The other area that the project seeks to increase is the passing rate and selection rate into secondary schools for the learners and increase teacher retention rate.

The project is targeting standard 7 and 8 learners, who always require intensive training in preparation for primary school leaving certificate exams (PSLCE) however those pupils in lower classes are also benefiting from this initiative.

In the course of the implementation of this project, schools have used different approaches to the evening study sessions adapted to their local settings and circumstances which is done under close supervision of their teachers and guardians.

Other schools opened up their classes to all interested students to come and do homework and study at night depending on their circumstances. So far students from Standard 5 going up, who stay close to the school are using the lights to read and do homework up to 9pm in the evening. Interestingly, some students from nearby secondary schools are beneficiaries also as they come and study at the school as well.

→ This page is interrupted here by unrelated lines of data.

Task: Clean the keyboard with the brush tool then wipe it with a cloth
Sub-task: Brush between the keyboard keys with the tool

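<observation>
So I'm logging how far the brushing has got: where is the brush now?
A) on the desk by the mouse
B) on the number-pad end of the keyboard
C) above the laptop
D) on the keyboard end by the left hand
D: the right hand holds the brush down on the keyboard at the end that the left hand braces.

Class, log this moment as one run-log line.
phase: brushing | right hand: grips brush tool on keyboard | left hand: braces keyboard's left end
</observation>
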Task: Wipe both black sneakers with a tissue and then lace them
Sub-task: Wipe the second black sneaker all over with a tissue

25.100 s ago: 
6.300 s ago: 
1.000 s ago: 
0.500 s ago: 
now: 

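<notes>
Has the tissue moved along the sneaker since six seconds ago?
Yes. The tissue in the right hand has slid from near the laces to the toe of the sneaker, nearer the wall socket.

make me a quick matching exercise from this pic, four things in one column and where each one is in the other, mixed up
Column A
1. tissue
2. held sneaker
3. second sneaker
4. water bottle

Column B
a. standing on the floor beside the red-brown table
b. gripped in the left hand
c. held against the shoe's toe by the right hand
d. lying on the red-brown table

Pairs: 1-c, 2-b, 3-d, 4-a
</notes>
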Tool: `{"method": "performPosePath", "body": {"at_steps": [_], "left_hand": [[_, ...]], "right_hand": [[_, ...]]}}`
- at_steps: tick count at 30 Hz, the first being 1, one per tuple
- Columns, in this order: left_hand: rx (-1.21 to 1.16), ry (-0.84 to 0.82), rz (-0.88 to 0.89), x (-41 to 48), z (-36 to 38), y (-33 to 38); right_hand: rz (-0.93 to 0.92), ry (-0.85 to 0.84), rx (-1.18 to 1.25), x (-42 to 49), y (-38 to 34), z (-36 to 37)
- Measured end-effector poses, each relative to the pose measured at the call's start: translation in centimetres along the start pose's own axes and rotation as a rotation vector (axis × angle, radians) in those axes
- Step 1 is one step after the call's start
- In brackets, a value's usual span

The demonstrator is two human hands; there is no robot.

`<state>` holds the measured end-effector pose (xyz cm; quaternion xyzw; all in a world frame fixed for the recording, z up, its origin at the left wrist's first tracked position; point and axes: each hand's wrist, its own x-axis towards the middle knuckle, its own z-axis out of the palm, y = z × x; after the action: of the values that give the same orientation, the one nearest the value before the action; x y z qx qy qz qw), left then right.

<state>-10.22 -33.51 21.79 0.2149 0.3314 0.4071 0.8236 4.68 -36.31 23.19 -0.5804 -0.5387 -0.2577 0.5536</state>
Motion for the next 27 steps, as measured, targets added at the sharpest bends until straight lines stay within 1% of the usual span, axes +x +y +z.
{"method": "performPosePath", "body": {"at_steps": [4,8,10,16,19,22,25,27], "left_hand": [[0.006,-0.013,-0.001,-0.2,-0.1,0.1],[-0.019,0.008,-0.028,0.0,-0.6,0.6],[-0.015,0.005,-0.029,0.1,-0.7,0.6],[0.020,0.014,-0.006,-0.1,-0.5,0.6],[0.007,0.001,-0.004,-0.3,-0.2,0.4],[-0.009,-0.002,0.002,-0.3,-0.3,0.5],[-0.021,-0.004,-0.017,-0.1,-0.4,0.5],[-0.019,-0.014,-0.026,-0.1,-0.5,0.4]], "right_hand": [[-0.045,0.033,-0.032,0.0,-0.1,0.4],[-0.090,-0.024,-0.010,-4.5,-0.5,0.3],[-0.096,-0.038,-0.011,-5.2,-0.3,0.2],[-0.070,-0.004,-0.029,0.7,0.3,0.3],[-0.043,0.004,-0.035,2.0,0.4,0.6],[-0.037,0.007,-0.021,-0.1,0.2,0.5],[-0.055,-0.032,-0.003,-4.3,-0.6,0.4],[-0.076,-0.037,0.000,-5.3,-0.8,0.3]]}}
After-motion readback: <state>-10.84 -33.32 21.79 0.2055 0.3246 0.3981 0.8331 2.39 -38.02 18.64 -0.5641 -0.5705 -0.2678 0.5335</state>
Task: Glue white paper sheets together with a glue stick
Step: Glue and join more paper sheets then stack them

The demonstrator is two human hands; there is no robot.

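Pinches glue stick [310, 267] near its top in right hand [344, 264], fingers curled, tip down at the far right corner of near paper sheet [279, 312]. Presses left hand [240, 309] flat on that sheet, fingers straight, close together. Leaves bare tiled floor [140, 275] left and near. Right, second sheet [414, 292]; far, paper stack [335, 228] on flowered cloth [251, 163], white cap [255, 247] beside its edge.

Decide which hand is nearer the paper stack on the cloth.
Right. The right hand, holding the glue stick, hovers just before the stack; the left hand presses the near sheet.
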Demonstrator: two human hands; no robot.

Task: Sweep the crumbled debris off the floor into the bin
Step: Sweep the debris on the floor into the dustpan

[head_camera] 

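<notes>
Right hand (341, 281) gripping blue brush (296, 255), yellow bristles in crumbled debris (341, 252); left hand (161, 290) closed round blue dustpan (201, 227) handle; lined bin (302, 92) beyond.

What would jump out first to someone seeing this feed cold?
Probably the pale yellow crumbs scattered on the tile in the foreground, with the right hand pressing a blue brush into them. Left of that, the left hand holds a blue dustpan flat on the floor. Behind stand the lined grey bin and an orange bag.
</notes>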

A holistic approach is being used in delivering this project, in which it is engaging and sensitizing the communities, school authorities on measures to ensure long term sustainability after the project phases out. An income generating activity was introduced at the very beginning of the project in form of phone charging and barber activities in all the schools to ensure funds are available to maintain the equipment and replace the batteries in the long run.

The communities, parents, village heads and school authorities have been engaged, trained and included in the project implementation process to ensure that when the project time elapses, they are equipped and have been given the capacity to continue ensuring that the project delivers lasting benefits and impact to all students learning at each one of the 6 schools.